— Task statement —
Repeat precisely the span of lines below that opens with the line containing "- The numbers" and closes with the line containing "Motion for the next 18", both included.

↓

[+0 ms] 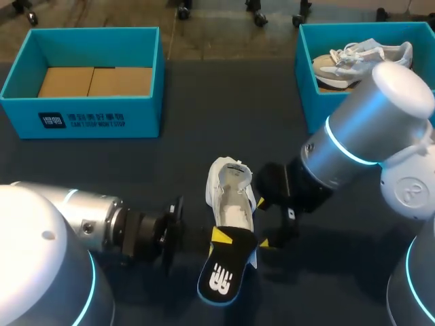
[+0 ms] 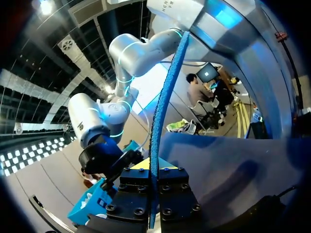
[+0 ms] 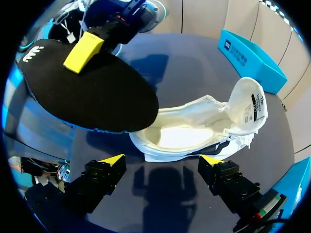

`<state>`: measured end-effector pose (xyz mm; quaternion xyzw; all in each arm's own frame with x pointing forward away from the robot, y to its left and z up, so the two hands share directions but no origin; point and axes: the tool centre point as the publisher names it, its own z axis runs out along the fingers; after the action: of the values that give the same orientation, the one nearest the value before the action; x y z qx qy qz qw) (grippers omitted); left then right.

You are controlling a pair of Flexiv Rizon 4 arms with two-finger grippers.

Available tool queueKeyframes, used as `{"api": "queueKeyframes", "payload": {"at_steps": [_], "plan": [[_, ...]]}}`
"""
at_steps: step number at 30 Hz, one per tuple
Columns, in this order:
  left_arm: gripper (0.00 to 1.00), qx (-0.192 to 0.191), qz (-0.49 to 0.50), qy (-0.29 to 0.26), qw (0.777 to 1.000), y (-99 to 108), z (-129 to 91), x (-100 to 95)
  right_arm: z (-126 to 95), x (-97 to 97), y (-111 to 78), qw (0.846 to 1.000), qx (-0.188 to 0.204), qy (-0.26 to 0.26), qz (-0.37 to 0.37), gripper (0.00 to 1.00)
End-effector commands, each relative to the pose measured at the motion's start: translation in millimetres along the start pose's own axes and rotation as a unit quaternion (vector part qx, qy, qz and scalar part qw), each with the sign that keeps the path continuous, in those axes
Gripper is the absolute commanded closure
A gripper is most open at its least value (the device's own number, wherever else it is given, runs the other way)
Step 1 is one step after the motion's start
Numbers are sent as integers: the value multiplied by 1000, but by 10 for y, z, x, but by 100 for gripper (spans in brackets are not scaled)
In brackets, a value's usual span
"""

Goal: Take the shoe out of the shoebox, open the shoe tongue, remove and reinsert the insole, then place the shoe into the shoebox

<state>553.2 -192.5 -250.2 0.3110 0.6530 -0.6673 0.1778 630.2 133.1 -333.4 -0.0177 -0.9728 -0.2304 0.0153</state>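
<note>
A white shoe (image 1: 230,193) lies on the dark table with its tongue pulled back and its inside bare (image 3: 194,128). Its black insole (image 1: 223,277), blue at the edge, is out of the shoe and hangs just above the heel end. My left gripper (image 1: 231,238) is shut on the insole; in the left wrist view the insole (image 2: 163,111) shows edge-on as a blue strip running up from between the fingers of that gripper (image 2: 153,194). My right gripper (image 1: 262,222) stands open right beside the shoe, its yellow tips (image 3: 112,159) spread along the shoe's side without touching it.
An open blue shoebox (image 1: 88,115) with a cardboard liner stands at the back left. A second blue box (image 1: 306,75) at the back right holds another pale shoe (image 1: 360,58). My right arm's elbow (image 1: 367,129) rises in front of that box.
</note>
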Motion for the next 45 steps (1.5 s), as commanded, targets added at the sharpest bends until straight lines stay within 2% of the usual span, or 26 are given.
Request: {"api": "queueKeyframes", "payload": {"at_steps": [1,8,13,24,26,30,45], "plan": [[100,10,-9,1,1000,180,74,-93,1,15,-12,1000,-1,-1,-1,0],[100,20,-11,5,1000,213,27,-146,1,15,-12,1000,-1,-1,-1,0],[100,22,-12,7,1000,220,37,-152,-78,-21,-15,1000,19,-6,9,0],[100,22,-23,16,999,260,25,-105,7,-198,-108,999,36,-10,11,0],[100,23,-25,16,999,263,22,-102,22,-210,-111,999,50,-7,8,0],[100,26,-27,15,999,245,-1,-101,34,-207,-113,998,48,-25,16,0],[100,37,-36,24,998,223,41,-35,34,-207,-113,998,48,-25,16,0]]}}
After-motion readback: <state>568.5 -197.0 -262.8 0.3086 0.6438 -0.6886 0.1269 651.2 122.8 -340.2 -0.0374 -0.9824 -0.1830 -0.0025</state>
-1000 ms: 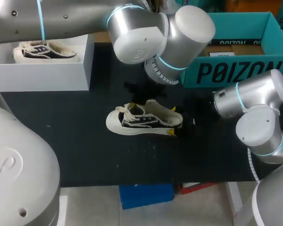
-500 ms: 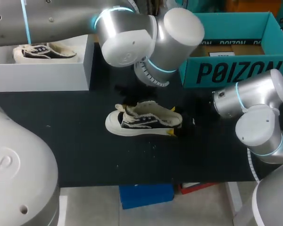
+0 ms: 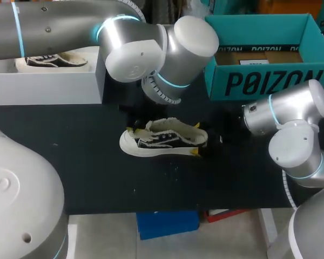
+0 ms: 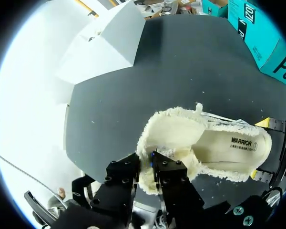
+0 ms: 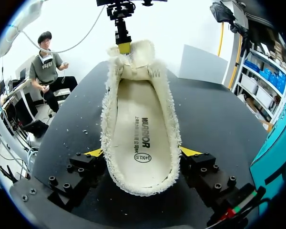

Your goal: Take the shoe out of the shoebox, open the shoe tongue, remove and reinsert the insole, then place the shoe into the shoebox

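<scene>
The fleece-lined shoe (image 3: 164, 139) is sitting mid-counter (image 3: 97, 162), well apart from the teal shoebox (image 3: 270, 81). The right gripper (image 5: 141, 151) is clamping the heel from both sides. The left gripper (image 4: 145, 169) is pinching the fluffy tongue (image 4: 174, 136) between narrow-set fingers, baring the insole (image 5: 140, 129).

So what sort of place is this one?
Probably a robotics lab workstation set up for shoe-handling trials: left arm and right arm over a black table holding a shoe, a teal shoebox and a white box.
</scene>
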Action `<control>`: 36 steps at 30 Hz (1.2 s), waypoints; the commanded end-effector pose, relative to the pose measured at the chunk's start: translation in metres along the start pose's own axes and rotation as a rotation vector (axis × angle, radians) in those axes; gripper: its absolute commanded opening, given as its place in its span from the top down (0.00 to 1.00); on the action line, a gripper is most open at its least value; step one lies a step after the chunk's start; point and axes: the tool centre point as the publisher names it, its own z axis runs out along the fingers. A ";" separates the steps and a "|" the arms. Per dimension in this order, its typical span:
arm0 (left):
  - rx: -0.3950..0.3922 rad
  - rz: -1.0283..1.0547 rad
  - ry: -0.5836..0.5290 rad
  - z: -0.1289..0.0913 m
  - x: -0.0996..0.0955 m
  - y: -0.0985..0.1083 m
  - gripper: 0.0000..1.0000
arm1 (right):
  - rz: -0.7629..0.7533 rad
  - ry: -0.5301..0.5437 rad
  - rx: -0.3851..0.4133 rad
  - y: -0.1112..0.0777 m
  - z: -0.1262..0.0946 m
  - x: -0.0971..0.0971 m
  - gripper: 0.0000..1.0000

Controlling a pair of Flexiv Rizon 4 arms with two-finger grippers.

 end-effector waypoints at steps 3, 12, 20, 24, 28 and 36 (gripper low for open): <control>-0.006 -0.022 0.016 0.006 -0.015 0.004 0.00 | 0.002 -0.002 0.002 -0.005 0.003 0.000 1.00; -0.002 -0.049 0.017 0.009 -0.024 0.001 0.00 | 0.002 -0.002 0.002 -0.005 0.003 0.000 1.00; -0.034 -0.084 0.022 0.023 -0.031 0.007 0.00 | 0.002 -0.002 0.002 -0.005 0.003 0.000 1.00; -0.050 -0.099 0.018 0.029 -0.036 0.010 0.00 | 0.002 -0.002 0.002 -0.005 0.003 0.000 1.00; -0.061 -0.104 0.016 0.033 -0.038 0.011 0.00 | 0.002 -0.002 0.002 -0.005 0.003 0.000 1.00; -0.007 -0.070 0.030 0.012 -0.039 0.007 0.00 | 0.002 -0.002 0.002 -0.005 0.003 0.000 1.00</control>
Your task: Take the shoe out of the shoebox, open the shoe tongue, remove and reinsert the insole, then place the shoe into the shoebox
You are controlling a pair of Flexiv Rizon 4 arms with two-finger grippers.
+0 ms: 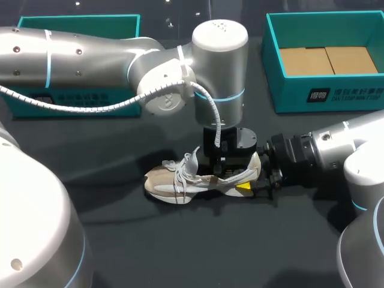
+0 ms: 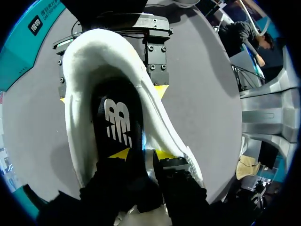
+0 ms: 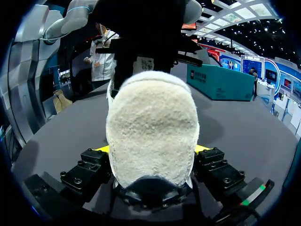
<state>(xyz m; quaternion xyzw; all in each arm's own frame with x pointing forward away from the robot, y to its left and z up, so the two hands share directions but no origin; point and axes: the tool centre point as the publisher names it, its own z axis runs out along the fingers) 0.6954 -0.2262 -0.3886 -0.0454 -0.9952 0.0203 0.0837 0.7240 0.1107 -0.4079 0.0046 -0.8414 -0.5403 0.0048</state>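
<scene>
At the heel of the shoe (image 1: 192, 177), the right end effector (image 3: 151, 149) is clamped, with one yellow tip pressed against each side of the fleecy heel. Directly over the shoe's opening the left end effector (image 2: 141, 154) is held pointing down at the black insole (image 2: 117, 122), which is seen lying inside. Whether it is clamped on anything cannot be told. The shoe is set on its sole at the middle of the dark tabletop (image 1: 180, 240), toe toward the left, laces loose. The teal shoebox (image 1: 324, 96) is placed at the far right, well apart from the shoe, and a second teal tray (image 1: 78, 24) at the far left is partly hidden behind the left arm.
</scene>
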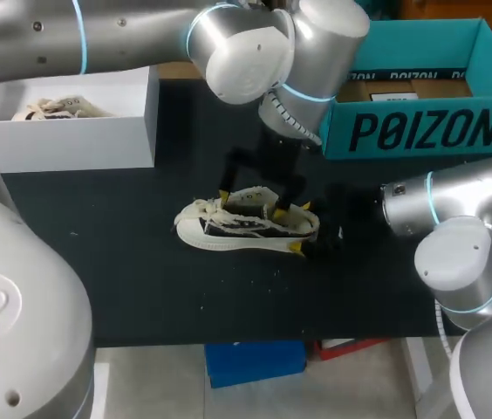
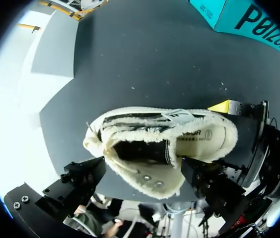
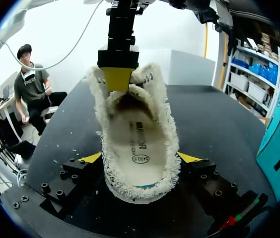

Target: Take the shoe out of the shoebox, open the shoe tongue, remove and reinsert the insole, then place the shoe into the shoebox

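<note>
**Cream fleece shoe, heel held: where the insole step may fail**

The shoe [image 1: 246, 225] lies out of its box on the black table [image 1: 141, 288], toe toward 9 o'clock and heel toward 3 in the head view. The insole [image 3: 139, 144] sits flat inside with its print showing. We cannot say whether it has yet to be pulled or is already back in.

The right gripper [image 3: 140, 158] pinches the heel, one yellow tip pressed into the fleece on each side. The left gripper [image 2: 142, 168] hangs over the opening with its fingers spread wide. One of its pads [image 3: 117, 78] rests at the tongue end. We cannot tell whether the other touches anything.

Risks, as we judge them:

1. The fleece collar is soft. If the insole is pulled upward, the heel hold may slip, and the shoe may lift or twist instead of giving up the insole.
2. The pile around the rim may drag the insole's edge, so it folds or comes up crooked. Going back in, it could bunch at the toe, which is hidden from us.
3. The tongue may drop across the opening once the pad leaves it.
4. The teal shoebox [image 1: 420, 131] stands well apart, at 1 o'clock from the shoe, with the left arm [image 1: 237, 44] over its near corner, so the return path is crowded.
5. A white box [image 1: 98, 140] at 10 o'clock holds a second shoe [image 1: 54, 108], so the shoe could go into the wrong box.
</note>
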Motion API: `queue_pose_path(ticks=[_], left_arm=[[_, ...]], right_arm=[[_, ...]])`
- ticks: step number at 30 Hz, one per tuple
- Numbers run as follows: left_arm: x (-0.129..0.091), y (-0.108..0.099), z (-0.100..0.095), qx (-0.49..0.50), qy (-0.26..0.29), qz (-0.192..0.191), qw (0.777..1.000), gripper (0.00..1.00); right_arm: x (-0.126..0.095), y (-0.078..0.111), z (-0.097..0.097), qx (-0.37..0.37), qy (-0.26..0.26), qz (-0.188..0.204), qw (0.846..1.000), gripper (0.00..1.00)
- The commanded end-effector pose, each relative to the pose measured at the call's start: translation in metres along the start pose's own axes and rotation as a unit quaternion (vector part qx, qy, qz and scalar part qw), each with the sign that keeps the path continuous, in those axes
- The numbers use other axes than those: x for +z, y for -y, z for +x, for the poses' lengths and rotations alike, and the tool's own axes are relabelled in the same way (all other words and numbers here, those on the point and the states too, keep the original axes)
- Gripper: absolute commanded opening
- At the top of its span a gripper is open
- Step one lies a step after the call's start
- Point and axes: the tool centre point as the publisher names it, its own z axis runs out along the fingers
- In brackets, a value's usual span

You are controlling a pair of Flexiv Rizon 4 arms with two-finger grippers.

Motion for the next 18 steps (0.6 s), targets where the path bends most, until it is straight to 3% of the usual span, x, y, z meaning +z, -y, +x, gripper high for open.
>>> queue_pose_path(ticks=[1, 15, 17, 18], left_arm=[[0.004, 0.004, 0.009, 0.003, 0.042, -0.002, 0.999, 1.00], [0.014, 0.005, 0.002, 0.017, 0.088, 0.004, 0.996, 0.98], [0.015, 0.005, 0.001, 0.017, 0.093, 0.005, 0.995, 0.71], [0.015, 0.005, 0.000, 0.016, 0.094, 0.005, 0.995, 0.65]], right_arm=[[0.002, 0.001, 0.000, 0.001, 0.001, 0.001, 1.000, 0.00], [0.002, 0.001, 0.000, 0.001, 0.001, 0.001, 1.000, 0.00], [0.002, 0.001, 0.000, 0.001, 0.001, 0.001, 1.000, 0.00], [0.002, 0.001, 0.000, 0.001, 0.001, 0.001, 1.000, 0.00]])
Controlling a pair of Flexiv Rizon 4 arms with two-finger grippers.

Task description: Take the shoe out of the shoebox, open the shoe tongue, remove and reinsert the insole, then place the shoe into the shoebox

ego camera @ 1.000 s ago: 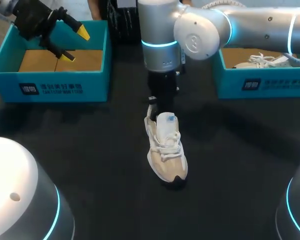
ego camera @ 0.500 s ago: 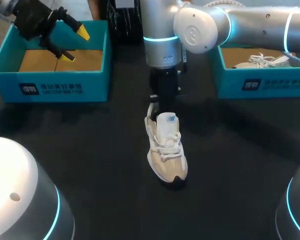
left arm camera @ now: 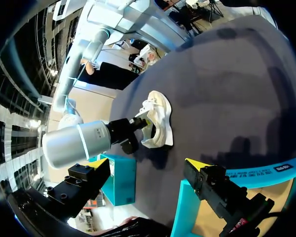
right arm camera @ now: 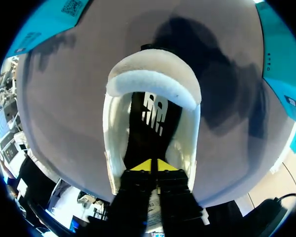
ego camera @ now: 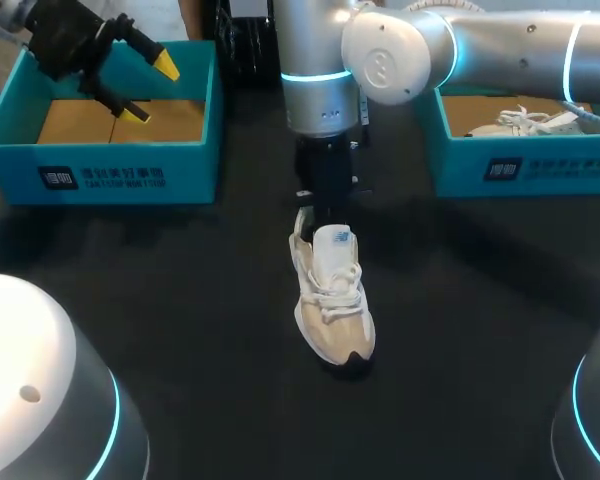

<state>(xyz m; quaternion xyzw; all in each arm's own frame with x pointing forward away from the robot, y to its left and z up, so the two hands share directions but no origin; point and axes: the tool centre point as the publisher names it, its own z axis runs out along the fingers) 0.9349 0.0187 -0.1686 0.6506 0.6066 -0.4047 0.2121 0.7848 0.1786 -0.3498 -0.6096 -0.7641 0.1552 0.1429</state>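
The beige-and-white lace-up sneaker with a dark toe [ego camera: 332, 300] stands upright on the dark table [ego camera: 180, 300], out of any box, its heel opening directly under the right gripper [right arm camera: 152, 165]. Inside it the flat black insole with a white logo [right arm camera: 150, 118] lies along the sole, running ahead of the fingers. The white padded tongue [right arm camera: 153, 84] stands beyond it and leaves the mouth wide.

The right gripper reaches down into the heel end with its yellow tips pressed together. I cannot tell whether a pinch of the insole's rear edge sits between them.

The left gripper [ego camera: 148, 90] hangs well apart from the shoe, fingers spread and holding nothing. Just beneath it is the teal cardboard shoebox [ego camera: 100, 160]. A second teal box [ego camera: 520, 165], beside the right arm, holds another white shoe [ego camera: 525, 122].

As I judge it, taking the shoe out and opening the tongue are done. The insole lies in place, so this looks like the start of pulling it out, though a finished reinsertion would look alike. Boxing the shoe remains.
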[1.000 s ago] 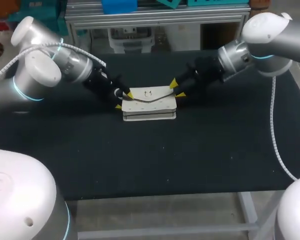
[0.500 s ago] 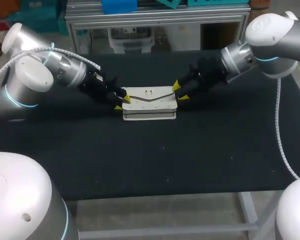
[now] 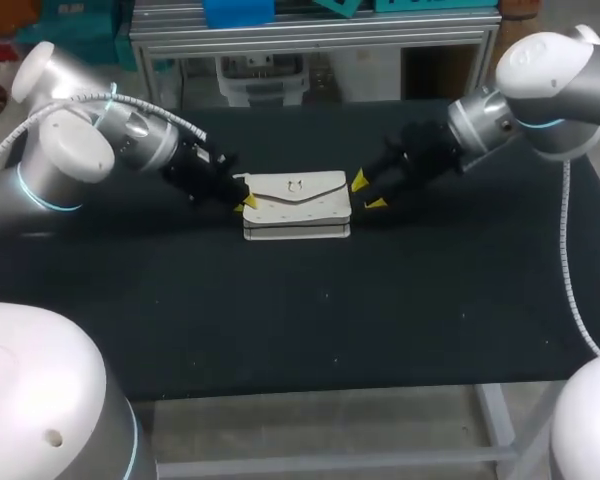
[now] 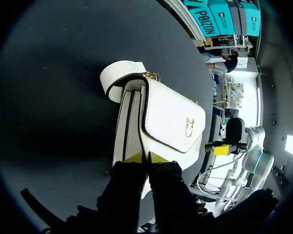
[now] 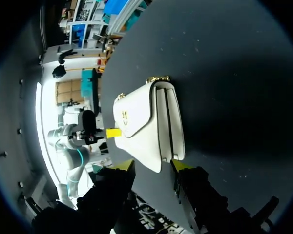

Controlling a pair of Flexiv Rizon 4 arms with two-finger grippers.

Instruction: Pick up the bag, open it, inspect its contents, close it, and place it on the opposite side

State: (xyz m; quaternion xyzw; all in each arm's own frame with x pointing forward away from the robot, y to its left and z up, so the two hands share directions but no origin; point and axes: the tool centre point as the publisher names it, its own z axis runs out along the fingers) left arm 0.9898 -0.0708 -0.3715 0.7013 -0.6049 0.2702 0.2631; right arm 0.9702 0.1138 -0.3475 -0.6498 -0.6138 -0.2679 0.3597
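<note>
Now, bag (image 3: 296,205): white, flap closed, lying flat mid-table (image 3: 310,300).
My left gripper (image 3: 242,203): at the bag's 9 o'clock end; whether clenched or released, I cannot tell.
My right gripper (image 3: 367,192): released, just off the bag's 3 o'clock end.

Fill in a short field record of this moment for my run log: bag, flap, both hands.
bag: white, lying flat mid-table
flap: down, closed
left hand: at the bag's left end; whether it grips cannot be told
right hand: open, at the bag's right end, not holding it
table: black top
</note>
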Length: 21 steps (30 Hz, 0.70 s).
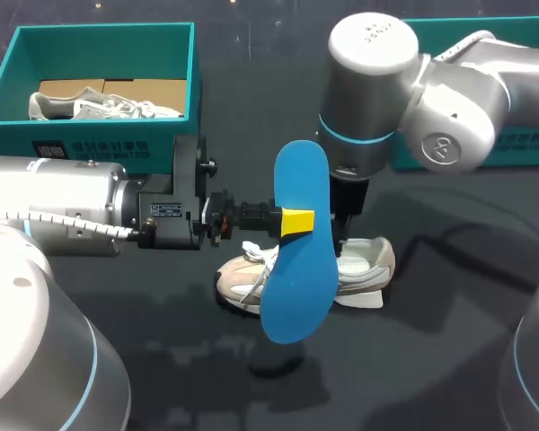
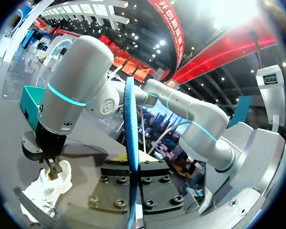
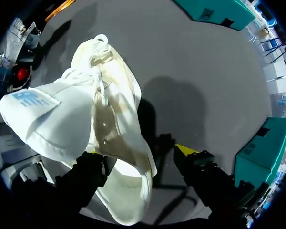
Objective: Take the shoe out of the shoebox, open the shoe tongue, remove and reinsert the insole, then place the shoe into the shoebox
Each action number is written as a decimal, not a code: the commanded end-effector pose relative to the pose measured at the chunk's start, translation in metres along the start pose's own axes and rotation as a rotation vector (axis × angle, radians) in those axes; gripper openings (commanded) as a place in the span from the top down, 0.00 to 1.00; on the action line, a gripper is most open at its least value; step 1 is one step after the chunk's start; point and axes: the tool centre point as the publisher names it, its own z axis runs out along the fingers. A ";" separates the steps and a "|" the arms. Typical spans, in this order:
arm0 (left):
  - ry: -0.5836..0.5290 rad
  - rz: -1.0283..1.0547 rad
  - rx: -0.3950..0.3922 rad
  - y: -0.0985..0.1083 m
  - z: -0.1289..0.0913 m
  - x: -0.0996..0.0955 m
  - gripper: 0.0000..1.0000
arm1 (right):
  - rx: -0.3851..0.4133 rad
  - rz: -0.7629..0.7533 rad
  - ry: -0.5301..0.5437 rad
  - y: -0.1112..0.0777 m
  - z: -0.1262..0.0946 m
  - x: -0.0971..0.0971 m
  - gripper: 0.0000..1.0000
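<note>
A blue insole (image 1: 296,242) stands on edge in the air over the table's middle, pinched at its waist by my left gripper (image 1: 296,221), which comes in level from the left. In the left wrist view the insole (image 2: 130,138) runs edge-on between the closed fingers of the left gripper (image 2: 133,191). Below it a white and beige shoe (image 1: 341,269) lies on the dark table. My right gripper (image 1: 346,244) points straight down at the shoe's heel end. In the right wrist view the right gripper (image 3: 140,164) is open astride the shoe's (image 3: 109,119) side wall, one finger in the opening, the yellow-tipped one outside and apart.
A teal shoebox (image 1: 99,36) at the back left holds a second white shoe (image 1: 103,108). Another teal box (image 1: 521,144) stands at the back right, mostly behind my right arm. The shoe's tongue (image 3: 31,102) is folded outward.
</note>
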 end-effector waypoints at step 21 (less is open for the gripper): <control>-0.003 0.000 0.004 0.002 0.001 0.001 1.00 | 0.013 -0.072 0.039 0.003 0.025 0.005 0.50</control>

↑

— Exercise output —
- The numbers use other axes than those: x for +z, y for -y, z for +x, for the poses' lengths and rotations alike, and the tool's own axes are relabelled in the same way (all other words and numbers here, those on the point and the states too, keep the original axes)
- Gripper: absolute commanded opening
- At the top of its span a gripper is open
- Step one lies a step after the call's start
- Point and axes: the tool centre point as the publisher names it, its own z axis runs out along the fingers
- In brackets, a value's usual span

You are controlling a pair of Flexiv Rizon 4 arms with two-finger grippers.

Motion for the next 18 steps (0.6 s), targets where the path bends most, until it is straight to 3% of the usual span, x, y, z meaning +z, -y, +x, gripper high for open.

There is nothing more to the exercise.